The extracted node polynomials are in the form \(P_{N}=\) \(x-\operatorname{tail}\left(P_{N}\right)\) where \(x\) is the node's output, and \(\operatorname{tail}\left(P_{N}\right)\) is a function based on the node's inputs.
Based on the Gröbner basis theory, all signal assignments consistent with the AIG evaluate the specification polynomial \(S P\) to 0 , iff the remainder of dividing \(S P\) by the AIG node polynomials is equal to 0 (see [15], [8], [16] for more details).
The step-wise division of \(S P\) by node polynomials is shown in Fig. 2 for the \(2 \times 2\) multiplier. As the remainder is zero, the circuit is bug-free. In integer multipliers, dividing \(S P_{i}\) by a node polynomial \(P_{N_{i}}=x_{i}-\operatorname{tail}\left(P_{N_{i}}\right)\) is equivalent to substituting \(x_{i}\) with \(\operatorname{tail}\left(P_{N_{i}}\right)\) in \(S P_{i}\). For example, dividing \(S P_{3}\) by \(P_{n_{11}}\) in Fig. 2 is equivalent to substituting \(n_{11}\) with \(\operatorname{tail}\left(P_{n_{11}}\right)=n_{4} n_{7}\) in \(S P_{3}\). (In the results we always replace powers \(x_{i}^{a_{i}}\) with \(a_{i}>\) 1 by \(x_{i}\), since \(x_{i}\) can only take values from \(\{0,1\}\). In the theory this corresponds to adding \(x_{i}^{2}-x_{i}\) to the node polynomials.) The process of step-wise division (substitution) is called backward rewriting. The existing SCA-based verification methods use a static reverse topological order to substitute node polynomials in the intermediate specification polynomial. We refer to this intermediate polynomial as \(S P_{i}\) in the rest of the paper.
During the backward rewriting of complex multipliers, a huge number of redundant monomials known as vanishing monomials are generated. Removing the vanishing monomials is essential to avoid an explosion in the size of \(S P_{i}\). In [10] and [13] a method has been presented which first performs a local backward rewriting to remove the vanishing monomials early in the so-called Converging Gate Cones (CGCs). Overall, this allows a vanishing-free global backward rewriting.

\section*{III. Challenges of Verifying Optimized Multipliers}

In this section, we first demonstrate how optimization changes the structure of a multiplier netlist. As a result of these changes, a major challenge arises for formal verification of multipliers which we explain next.

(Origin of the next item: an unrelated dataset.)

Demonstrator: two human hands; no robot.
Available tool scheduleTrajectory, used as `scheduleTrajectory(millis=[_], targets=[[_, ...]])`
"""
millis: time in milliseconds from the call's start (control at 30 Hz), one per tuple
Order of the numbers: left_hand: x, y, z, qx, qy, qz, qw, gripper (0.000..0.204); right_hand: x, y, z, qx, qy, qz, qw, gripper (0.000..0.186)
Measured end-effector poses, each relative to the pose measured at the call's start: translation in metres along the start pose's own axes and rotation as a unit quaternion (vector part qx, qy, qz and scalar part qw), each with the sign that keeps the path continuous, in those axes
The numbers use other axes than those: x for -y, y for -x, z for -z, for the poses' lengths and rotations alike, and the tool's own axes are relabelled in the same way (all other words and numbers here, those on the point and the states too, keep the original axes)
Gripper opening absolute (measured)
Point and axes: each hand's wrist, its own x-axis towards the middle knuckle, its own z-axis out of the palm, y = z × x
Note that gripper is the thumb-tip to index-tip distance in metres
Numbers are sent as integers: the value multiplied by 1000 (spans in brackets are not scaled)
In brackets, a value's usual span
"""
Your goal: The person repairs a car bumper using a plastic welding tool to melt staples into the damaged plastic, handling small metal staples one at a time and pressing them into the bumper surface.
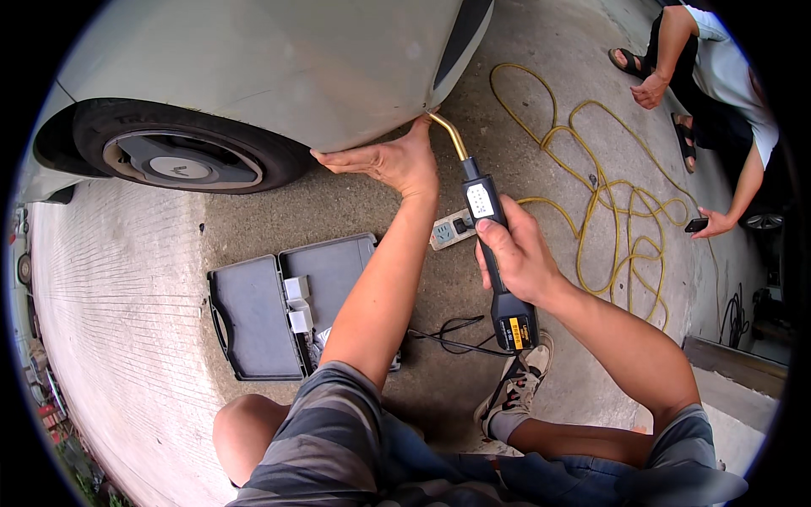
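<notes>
My right hand [524,253] is wrapped round the handle of a black corded hand tool [485,253], its thumb near a white button panel. A bent, gold-coloured tube [452,135] runs from the tool's far end up to the lower corner of a light-coloured car body panel [338,76]. That tip ends right beside my left hand [397,163]. My left hand is open, fingers stretched out to the left along the panel's lower edge, thumb side up by the corner. Whether the tip touches the panel cannot be made out.
A car wheel [182,160] is at the left. An open grey tool case [253,317] with small white boxes [299,304] lies under my left forearm. A power strip [449,230] sits beside the tool; a yellow cable [583,190] sprawls rightward. Another person [718,84] squats at upper right holding a phone.
</notes>
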Motion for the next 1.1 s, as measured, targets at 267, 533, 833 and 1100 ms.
scheduleTrajectory(millis=[267,533,833,1100], targets=[[-3,0,2,1,-2,-11,1000,153,0,0,0,3,6,-1,1000,20],[-4,-1,3,12,19,5,1000,152,-1,-1,0,6,-2,-2,1000,21],[-2,-1,2,9,15,-2,1000,154,-1,-3,1,21,-6,-11,1000,21],[2,1,1,3,-13,-13,1000,155,-7,-5,2,19,-20,-1,1000,21]])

\section*{A. Optimization and Multiplier Structure}

Multiplication algorithms determine how the building blocks are connected in each stage of a multiplier to reach a certain design goal, e.g. minimum area or minimum delay [17]. Although the type of building blocks and the connections largely vary from one algorithm to another, there are standard building blocks (also referred as atomic blocks). Examples include HAs, FAs, MUXs, and carry predictors [18].
Example 1. Fig. 3 a shows the AIG of a \(3 \times 3\) array multiplier after reverse engineering and identifying the atomic blocks. The first stage of the multiplier consists of nine AND gates (i.e. \(n_{0}, n_{1}, \ldots, n_{8}\) ) to generate partial products. The second and third stages are made of HA and FA networks \({ }^{2}\) to reduce partial products and perform the final addition. As can be seen

\footnotetext{
\({ }^{2} \mathrm{~A}\) HA is denoted as \(H_{i}\) and an FA as \(F_{k}\), respectively.
}


Fig. 3. AIGs of \(3 \times 3\) array multiplier
in Fig. 3a, the boundaries of atomic blocks and the connections between them are fully visible.

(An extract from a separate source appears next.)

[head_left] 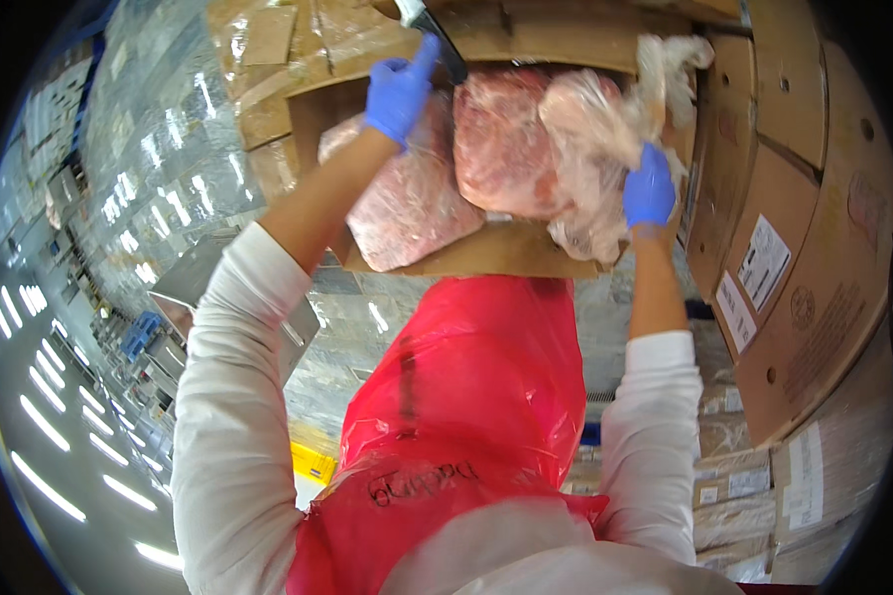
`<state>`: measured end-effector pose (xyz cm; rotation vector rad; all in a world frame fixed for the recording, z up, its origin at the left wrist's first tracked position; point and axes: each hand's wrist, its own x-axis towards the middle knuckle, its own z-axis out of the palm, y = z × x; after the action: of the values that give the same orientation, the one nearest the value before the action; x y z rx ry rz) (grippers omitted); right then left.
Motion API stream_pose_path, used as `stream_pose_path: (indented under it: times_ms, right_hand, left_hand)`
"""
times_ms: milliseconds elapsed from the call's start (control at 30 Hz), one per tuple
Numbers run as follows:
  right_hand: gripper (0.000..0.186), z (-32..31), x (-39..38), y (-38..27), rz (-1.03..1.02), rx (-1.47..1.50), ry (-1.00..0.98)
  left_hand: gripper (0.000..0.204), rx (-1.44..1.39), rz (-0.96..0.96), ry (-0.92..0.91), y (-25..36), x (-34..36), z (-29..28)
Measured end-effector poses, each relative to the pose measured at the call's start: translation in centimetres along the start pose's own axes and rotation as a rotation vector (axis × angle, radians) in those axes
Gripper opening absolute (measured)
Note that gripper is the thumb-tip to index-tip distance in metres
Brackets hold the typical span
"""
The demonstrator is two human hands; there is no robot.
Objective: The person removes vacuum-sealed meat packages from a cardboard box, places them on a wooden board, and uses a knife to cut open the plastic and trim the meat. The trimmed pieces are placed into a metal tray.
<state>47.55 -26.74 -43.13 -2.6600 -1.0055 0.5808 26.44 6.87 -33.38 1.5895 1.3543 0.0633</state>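
Note:
An open cardboard box (541, 260) lies ahead of me with wrapped meat in it. On its left is a pale pink slab in clear film (407, 213); in the middle is a redder slab of meat (501, 149). My left hand (395, 99), in a blue glove, is over the box's far left. Its fingers are curled, one stretched along the black handle of a knife (445, 48), whose blade leaves the top edge. Closed in a fist, my right hand (650, 188) grips crumpled clear plastic (605, 149) at the right of the meat.
More cardboard boxes (814, 278) are stacked close on my right. Film-covered cartons (268, 59) sit beyond the box. Below is a wet tiled floor (159, 139), with a metal cart (203, 283) at left and a yellow object (313, 463) near my red apron (466, 377).

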Motion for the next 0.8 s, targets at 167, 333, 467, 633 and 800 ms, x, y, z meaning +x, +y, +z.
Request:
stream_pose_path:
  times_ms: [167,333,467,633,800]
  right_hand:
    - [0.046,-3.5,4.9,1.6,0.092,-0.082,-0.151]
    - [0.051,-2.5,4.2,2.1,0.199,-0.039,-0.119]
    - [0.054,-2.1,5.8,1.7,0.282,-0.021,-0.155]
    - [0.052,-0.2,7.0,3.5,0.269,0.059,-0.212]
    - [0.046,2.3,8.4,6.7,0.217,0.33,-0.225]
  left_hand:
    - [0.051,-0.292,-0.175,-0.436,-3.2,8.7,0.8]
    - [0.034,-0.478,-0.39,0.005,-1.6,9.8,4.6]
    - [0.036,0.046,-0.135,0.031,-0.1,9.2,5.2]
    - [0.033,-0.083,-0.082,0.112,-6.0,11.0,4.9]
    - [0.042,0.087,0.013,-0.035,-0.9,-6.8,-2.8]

However, performing optimization on the multiplier netlist completely changes the situation. More precisely, the effect of optimization appears at two hierarchy levels:
1) Logic optimization inside building blocks: the number of nodes in a building block shrinks, e.g. 11 AIG nodes of an FA are reduced to 8 nodes. In this case, the overall structure of the multiplier does not change significantly (as long as the reverse engineering is still able to identify the respective atomic block).
2) Logic optimization across building blocks: blocks are merged to reduce the number of nodes and as a consequence some block boundaries are removed. In this case, identifying building blocks is no longer possible.
We now come back to the array multiplier example.
Example 2. Fig. \(3 b\) shows the AIG for the \(3 \times 3\) array multiplier after applying resyn3 optimization from abc [19]. While the overall number of AIG nodes is reduced by \(15 \%\), the optimization destroys the boundaries of the two FAs \(F_{1}\) and \(F_{2}\), respectively.

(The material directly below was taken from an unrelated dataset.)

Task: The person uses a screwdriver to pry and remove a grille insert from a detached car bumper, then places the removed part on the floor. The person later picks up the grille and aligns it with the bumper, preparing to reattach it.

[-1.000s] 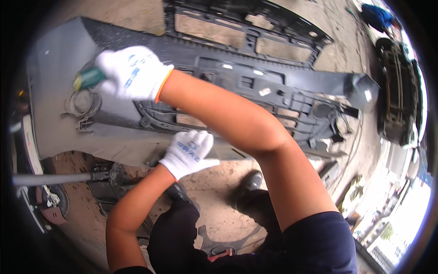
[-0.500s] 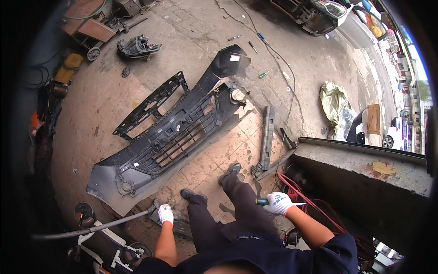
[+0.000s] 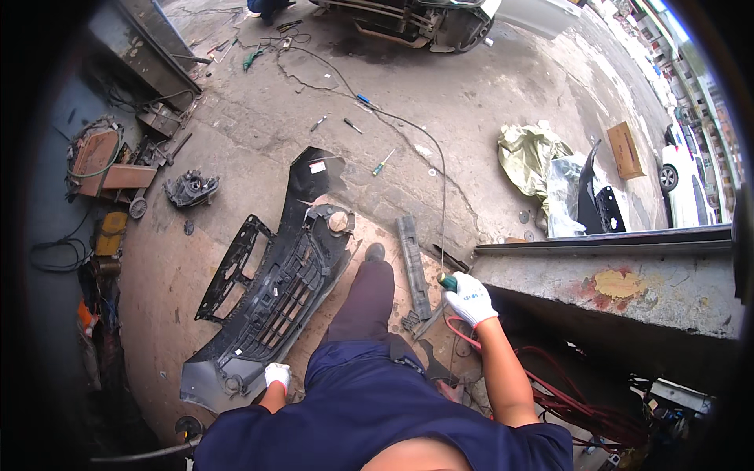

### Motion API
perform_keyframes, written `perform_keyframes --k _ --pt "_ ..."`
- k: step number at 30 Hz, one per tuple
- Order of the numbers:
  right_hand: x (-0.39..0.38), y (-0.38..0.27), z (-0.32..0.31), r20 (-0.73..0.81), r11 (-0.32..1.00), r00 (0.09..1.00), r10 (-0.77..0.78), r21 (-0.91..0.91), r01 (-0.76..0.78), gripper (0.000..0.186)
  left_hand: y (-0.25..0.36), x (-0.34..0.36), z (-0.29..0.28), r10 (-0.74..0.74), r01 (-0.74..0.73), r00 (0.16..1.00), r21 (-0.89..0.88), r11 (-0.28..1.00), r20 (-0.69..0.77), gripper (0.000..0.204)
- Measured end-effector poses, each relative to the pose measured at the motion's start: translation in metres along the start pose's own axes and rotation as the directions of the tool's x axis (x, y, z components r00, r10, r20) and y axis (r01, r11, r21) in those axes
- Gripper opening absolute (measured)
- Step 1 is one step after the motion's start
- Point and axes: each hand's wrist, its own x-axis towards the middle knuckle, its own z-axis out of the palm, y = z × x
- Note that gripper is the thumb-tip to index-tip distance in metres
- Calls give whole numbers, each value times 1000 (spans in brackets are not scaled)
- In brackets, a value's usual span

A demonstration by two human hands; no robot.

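floor (image 3: 455,94): cracked grey concrete, giving way to stained tan tiles around the bumper cover (image 3: 276,286), which is black with slatted openings. to its right, apart from it, lies a long grey bar (image 3: 413,267); to its left, a dark lamp-like unit (image 3: 191,189) and small disc (image 3: 188,228). beyond: a green-handled screwdriver (image 3: 382,163) and a long cable (image 3: 416,127). far right: a crumpled olive sheet (image 3: 526,157) and cardboard box (image 3: 624,149).

Bumper (image 3: 271,297) on floor (image 3: 463,90) left, car (image 3: 408,22) beyond, box (image 3: 625,151) right
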Motion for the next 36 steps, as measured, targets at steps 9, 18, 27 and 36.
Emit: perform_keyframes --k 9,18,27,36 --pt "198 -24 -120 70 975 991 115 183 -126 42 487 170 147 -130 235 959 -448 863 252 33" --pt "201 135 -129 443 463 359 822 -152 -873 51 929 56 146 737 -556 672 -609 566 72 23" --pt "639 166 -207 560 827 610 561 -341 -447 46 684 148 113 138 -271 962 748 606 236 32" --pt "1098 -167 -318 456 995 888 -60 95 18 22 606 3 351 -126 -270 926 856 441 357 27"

As becomes evident from the example, there are some nodes in the circuit which have been part of atomic blocks (FAs in the example) before optimization, but they cannot be identified as any atomic blocks anymore. Moreover, in non-trivial multipliers optimization may also change the boundaries of larger blocks, e.g. \(n\)-bit MUXs, carry operators, partial product generator units. Overall, losing block boundaries poses a major challenge to SCA verification of integer multipliers which we detail in the following section.

\section*{B. Challenge for Backward Rewriting of Optim. Multipliers}

An important property of atomic blocks is the compactness of the polynomials describing their input/output relations. For example, the two most common atomic blocks, i.e. HA and FA, can be expressed using the following word-level relations:
\[
\begin{align*}
& H A(\text { in }: X, Y \text { out }: C, S) \quad \Rightarrow \quad 2 C+S=X+Y \\
& F A(\text { in : } X, Y, Z \quad \text { out }: C, S) \quad \Rightarrow \quad 2 C+S=X+Y+Z \tag{2}
\end{align*}
\]

Let's have a look on backward rewriting when reaching atomic blocks and such word-level polynomials: Substituting
an atomic block polynomial in \(S P_{i}\) only slightly changes the size of \(S P_{i}\) (i.e. number of monomials). As a result, the size of \(S P_{i}\) remains almost identical.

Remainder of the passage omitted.